She was flagship of the reserve fleet from 1881 until 1890, with a short break in 1885 when she formed part of the second Particular Service Squadron formed under Admiral Geoffrey Hornby.

Modernised between 1892 and 1893, she was held in reserve at Portsmouth until 1904. From March to June 1902 she served temporarily as port guard ship at Portland with the crew of the permanent guardship HMS Revenge, which was in for a refit. In July the same year she was temporarily commissioned by Captain John de Robeck, who transferred to HMS Warrior when it had finished a refit to become depot ship.

===Depot and training ship===
The ship's name was changed to Calcutta in 1909, and she served as depot ship at Gibraltar. In July 1914 she arrived at Devonport in tow of the old cruiser HMS Sutlej, Calcuttas engines being by this time inoperable, and in April 1915 she became an artificers' training establishment at Portsmouth under the name of Fisgard II. By this time she was lacking masts, funnels, armament and superstructure, and was quite unrecognisable as the ship which had been widely regarded as Reed's masterpiece.

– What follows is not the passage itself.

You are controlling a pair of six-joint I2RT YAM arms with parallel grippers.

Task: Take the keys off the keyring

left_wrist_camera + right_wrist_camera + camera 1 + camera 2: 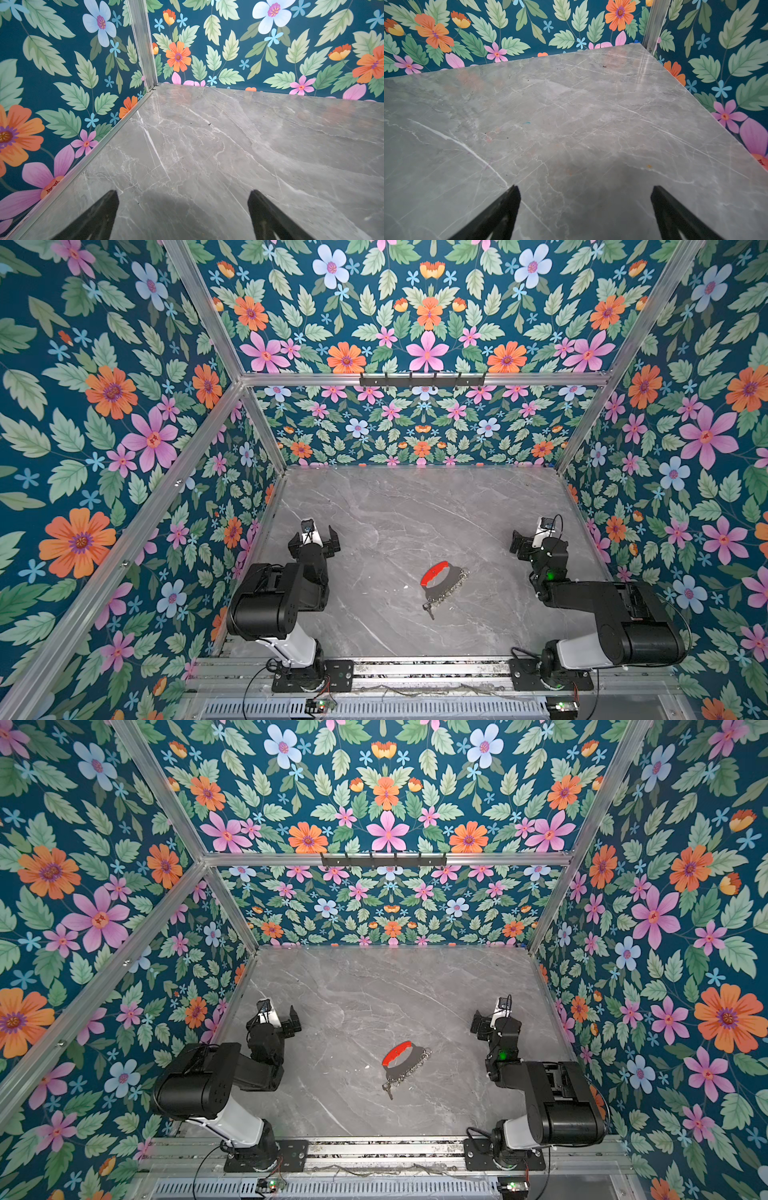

In April 1922 Fisgard II was sold to Thos. W. Ward of Sheffield for scrap, and arrived at their yard at Morecambe, Lancashire, on 2 September, the last vessel to arrive there. With the Morecambe facility to close in April 1923, only limited demolition was carried out there, and on 1 December 1922 the hulk was towed to Wards' Preston yard where breaking up was completed.

== Gunnery trials ==
A trial was undertaken in 1870 to compare the accuracy and rate of fire of turret-mounted heavy guns with those in a centre-battery ship. The target was a 600 ft long, 60 ft high rock off Vigo. The speed of the ships was 4 - 5 kn ("some accounts say stationary"). Each ship fired for five minutes, with the guns starting "loaded and very carefully trained". The guns fired Palliser shells with battering charges at a range of about 1,000 yds. Three out of the Captain's four hits were achieved with the first salvo; firing this salvo caused the ship to roll heavily (±20°); smoke from firing made aiming difficult. The Monarch and the Hercules also did better with their first salvo, were inconvenienced by the smoke of firing, and to a lesser extent were caused to roll by firing. On the Hercules the gunsights were on the guns, and this worked better than the turret roof gunsights used by the other ships.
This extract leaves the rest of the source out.